Do you think there are fewer worms around than there used to be? Or is it that, in the case of the gardener rather than the farmer, you are using so much manufactured compost and working mostly in pots and small beds? Or is it that you are using pesticides with a heavy hand? For, surely, worms couldn't live through a barrage of chemicals. There never seems to be any shortage of slaters (or woodlice, if you must), and slugs and snails do very well at this time of year. (So much so that a garden path where seed is put down for pigeons and other birds, of which a portion is always left in the evening, suddenly crawls with slugs and snails. Or did, until the master of the house saw a great opportunity, and swept up from the concrete 80 huge examples which he fed to his nightly badgers. The next dusk, he got only 40 and then 20.) Anyway, back to worms. Charles Darwin seems to have been the first to examine in detail the life of the earthworm. He wrote: "Worms prepare the ground in an excellent manner for the growth of fibrous-rooted plants and for seedlings of all kinds. They periodically expose the mould to the air and sift it so that no stones larger than the particles which they can swallow - are left in it . . . worms likewise drag an infinite number of dead leaves and other parts of plants into their burrows, partly for the sake of plugging them up and partly for good."

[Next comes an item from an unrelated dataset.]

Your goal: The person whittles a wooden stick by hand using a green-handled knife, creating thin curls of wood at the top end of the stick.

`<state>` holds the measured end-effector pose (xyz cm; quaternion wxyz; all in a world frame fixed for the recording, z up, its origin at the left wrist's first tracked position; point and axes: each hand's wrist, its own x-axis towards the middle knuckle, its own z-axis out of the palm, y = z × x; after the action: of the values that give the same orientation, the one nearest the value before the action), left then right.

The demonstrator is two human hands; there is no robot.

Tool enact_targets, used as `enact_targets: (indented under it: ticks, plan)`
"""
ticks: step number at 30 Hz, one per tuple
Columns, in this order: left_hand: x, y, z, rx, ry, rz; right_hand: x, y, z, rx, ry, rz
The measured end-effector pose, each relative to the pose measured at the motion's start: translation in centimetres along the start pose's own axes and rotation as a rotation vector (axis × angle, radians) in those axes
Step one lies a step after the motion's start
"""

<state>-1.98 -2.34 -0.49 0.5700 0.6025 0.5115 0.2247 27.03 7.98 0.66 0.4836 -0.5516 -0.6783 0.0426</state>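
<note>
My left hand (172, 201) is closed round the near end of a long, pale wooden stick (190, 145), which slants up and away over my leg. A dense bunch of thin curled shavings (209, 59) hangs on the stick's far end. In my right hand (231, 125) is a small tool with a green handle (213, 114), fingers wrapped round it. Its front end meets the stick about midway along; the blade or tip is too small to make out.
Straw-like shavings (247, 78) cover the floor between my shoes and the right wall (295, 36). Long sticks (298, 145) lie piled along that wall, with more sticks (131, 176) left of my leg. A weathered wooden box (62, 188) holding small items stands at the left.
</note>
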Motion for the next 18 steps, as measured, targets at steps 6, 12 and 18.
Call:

There are five different sorts - apart from that awful illegal import, the roundworm, which many of us have not seen. Dr D. G. Hessayon in his Armchair Book of the Garden, names and illustrates five different sorts. To the untrained eye, not so very different, except in size, but the good Doctor dismisses something most of us believe about worms - that, if cut in half, the two live on. Not so. They generally die. On the other hand, when the tail end is severed, new segments are formed and soon the worm is "as good as new." When the head is severed, the injured worm stays immobile for about a couple of months, by which time a new head is regenerated. It then wiggles away. There is a new word about - new here anyway - vermicomposting. In this, worms are added to your compost heap or preferably bin.
And you can buy a kilo of them, it appears, containing about one thousand to four thousand of mixed size - and after you buy them, they work for free, as Michael Lynch of Irish Earthworm Company, Farnivale, Bandon, puts it, turning waste into a valuable soil conditioner. This is, again, taken from the magazine Organic Matters.